Brink shrugged, looking back at the cube. He remembered the emptiness, the despair, and quickly began to like this idea less and less. “It spoke to me, when we fought. Maybe I can get it to speak again.”

“Just don’t let it out,” Livingston added, speaking up from the doorway. “Don’t let that thing out again.”

Brink nodded at him. “I won’t.”

-----

The stone cube sat right where Brink had made it. He could only imagine how heavy the thing was, after all - lifting it would probably take several strong men, or at least a pulley. He’d have to remember to apologize to the Nyas for wrecking his manor later - assuming the city was still alive to have a Nyas later.

Nothing moved along the prison’s surface, which was a good thing, as far as Brink was concerned. That meant either the shadow creature was still inside, or it had found a way out and decided to escape rather than attack again. He approached, pondering how exactly he was going to go about communicating with the thing. He could use the Song, maybe - sense for Water within it, and then try to tap into that.

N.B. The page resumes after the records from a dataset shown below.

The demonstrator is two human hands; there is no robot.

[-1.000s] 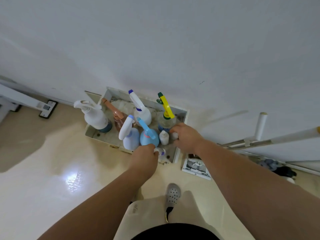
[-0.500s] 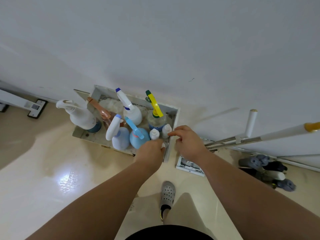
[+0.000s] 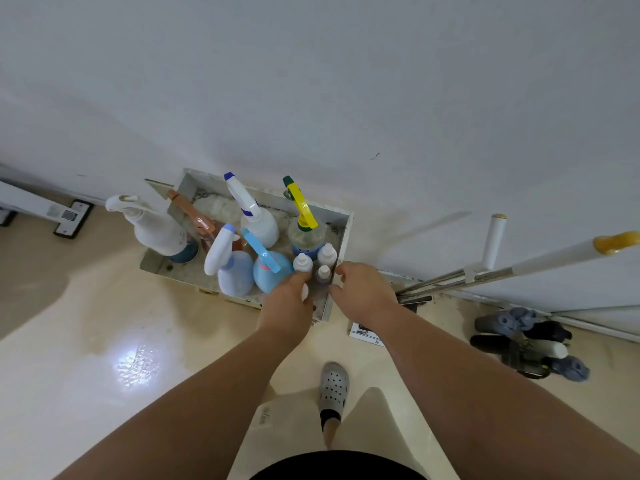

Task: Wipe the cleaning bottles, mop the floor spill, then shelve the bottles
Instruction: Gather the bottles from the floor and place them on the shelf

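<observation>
Tray (image 3: pixel 341 271) crowded with spray bottles (image 3: pixel 258 220)

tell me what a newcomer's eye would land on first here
A shallow white tray on the floor against the wall, crowded with spray bottles, the yellow-trigger bottle brightest. Both hands meet at its near right corner: the left hand curled over a small white bottle, the right hand pinching the tray's side wall. Mop handles lean at right.

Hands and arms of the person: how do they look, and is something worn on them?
The left arm and the right arm are bare down to the picture's edge, with no sleeves. The left hand and the right hand have no gloves; no watch, bracelet or ring is visible.
</observation>
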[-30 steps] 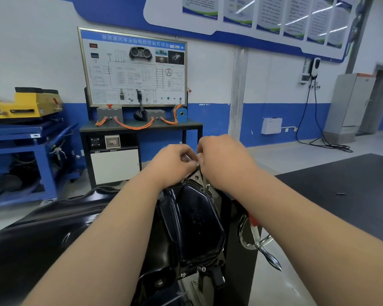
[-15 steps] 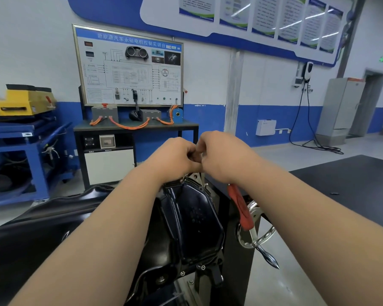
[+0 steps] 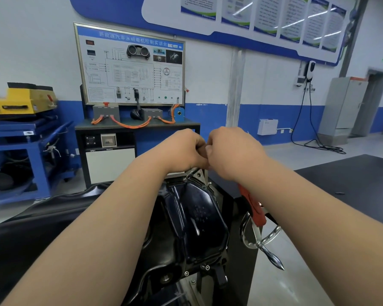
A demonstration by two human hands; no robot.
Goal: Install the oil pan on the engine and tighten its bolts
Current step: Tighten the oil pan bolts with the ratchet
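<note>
- We are curling the fingers of our left hand [image 3: 182, 151] tightly, knuckles up, with the fingertips tucked out of sight under the palm.
- We are curling the fingers of our right hand [image 3: 232, 151] the same way, and its thumb is touching the left hand where the two meet.
- A thin dark shaft [image 3: 191, 173] is coming out from under the spot where the hands join and slanting down to a bolt [image 3: 185, 179]. We cannot tell which hand is gripping it, as the grip is hidden.
- We are reaching both forearms straight forward, with the hands meeting just above the far end of the oil pan [image 3: 197, 217].
- The black pan is sitting on the engine [image 3: 168, 277], directly below and between our arms, and two small bolts [image 3: 207, 267] are showing at its near edge.
- A red handle [image 3: 253, 206] is sticking out from beneath our right forearm. Its upper end is hidden.
- A chrome handwheel [image 3: 261, 237] is sitting just right of the pan.
</note>
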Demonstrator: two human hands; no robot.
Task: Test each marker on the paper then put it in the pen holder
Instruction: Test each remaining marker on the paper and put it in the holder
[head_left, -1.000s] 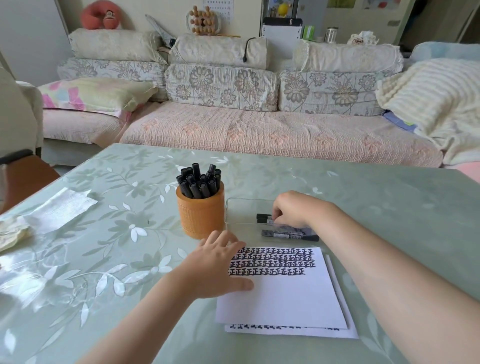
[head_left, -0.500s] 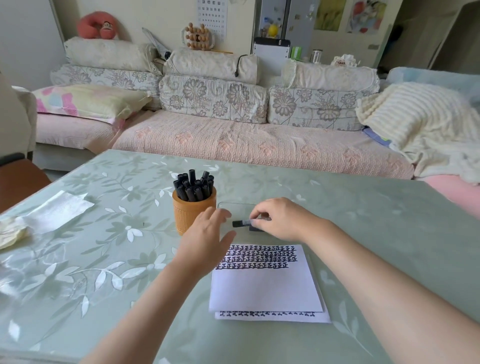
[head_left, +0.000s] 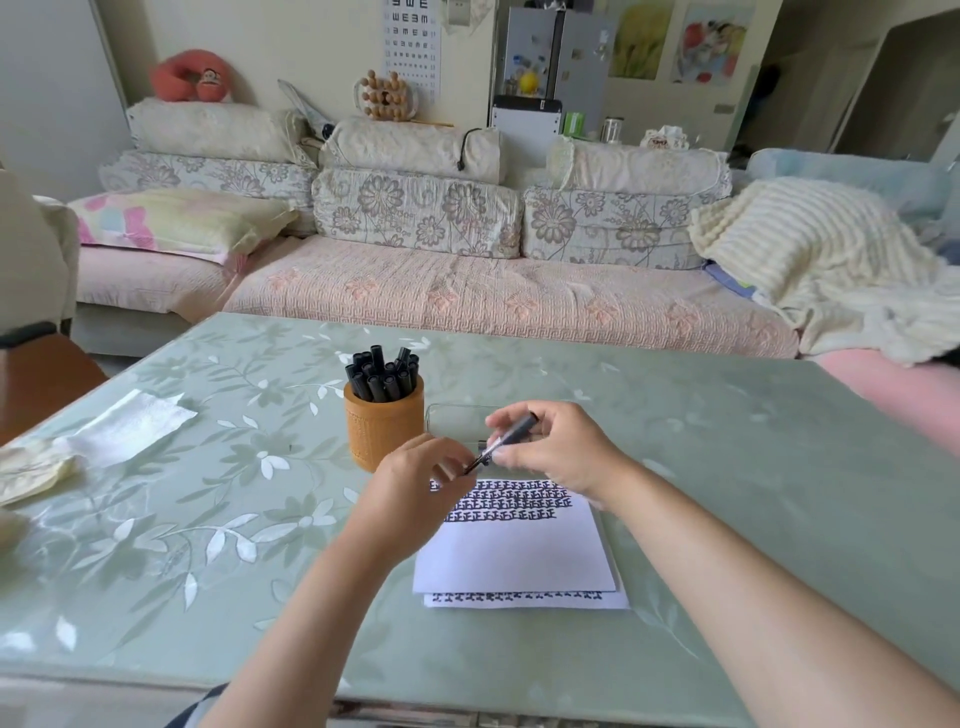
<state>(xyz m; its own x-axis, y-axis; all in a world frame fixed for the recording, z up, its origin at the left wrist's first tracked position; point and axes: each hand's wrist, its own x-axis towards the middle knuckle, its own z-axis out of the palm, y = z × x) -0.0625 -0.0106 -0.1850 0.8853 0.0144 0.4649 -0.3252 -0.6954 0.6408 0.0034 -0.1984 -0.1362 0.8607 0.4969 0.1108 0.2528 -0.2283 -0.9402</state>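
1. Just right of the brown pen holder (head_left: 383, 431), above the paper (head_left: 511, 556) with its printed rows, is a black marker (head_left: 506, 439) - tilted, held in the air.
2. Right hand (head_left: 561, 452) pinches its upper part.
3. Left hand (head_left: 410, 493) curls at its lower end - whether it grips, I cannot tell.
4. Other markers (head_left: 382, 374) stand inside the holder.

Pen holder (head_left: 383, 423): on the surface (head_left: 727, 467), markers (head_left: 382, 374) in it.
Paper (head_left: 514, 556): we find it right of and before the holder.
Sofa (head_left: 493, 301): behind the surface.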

First things first, though. He knocked on it with his pick. “Hello?” he called into it.

“‘Hello’?” Sybil chided. “Really? Here I was thinking you were going to do something all mystical to it.”

“Release me,” came a voice from within, the same whisper Brink had heard when fighting the creature before, only now it muffled by the stone and no longer attempting to be soothing.

“I have questions for you,” Brink said, steeling himself with the reminder that he had fought this beast already, and won.

“Release me!” the voice repeated, and a dull sense of dread washed over Brink. Sybil took a step back and Livingston ducked into Crazy Eyes’s room, but the despair’s power was far from where it had been before.

“Not until you answer my questions,” Brink said, crossing his arms. The imprisoned beast didn’t respond, so he kept going. “What are you?”

There was a long moment of silence, as if the creature were contemplating whether or not to respond. Finally, it said, “I am a baubas. I am that which weaves the fear that haunts your dreams. From nightmare I am spawned, and from nightmare I feed.”

Brink looked around at Lily and Sybil, shrugging. Sybil gave a nervous little laugh. “Not too scary now, are ya?” The baubas didn’t reply.

“What are you doing here?” Brink asked it, after a moment.

The creature hesitated. “There is much fear in this place. Those whose souls are nearly drained cannot perceive, but they can still fear.”

“Then why are you in this empty mansion, here, and not roaming the streets feeding on that fear?” Brink waited a moment, but the baubas said nothing, so he continued. “You were brought here for a purpose, weren’t you?”

Again, the baubas remained silent. “Tell me, creature, or you’ll stay locked in your prison until you starve!”

“Cracks will form in this stone with time, little soul wielder. And it will be a long time before I truly starve.”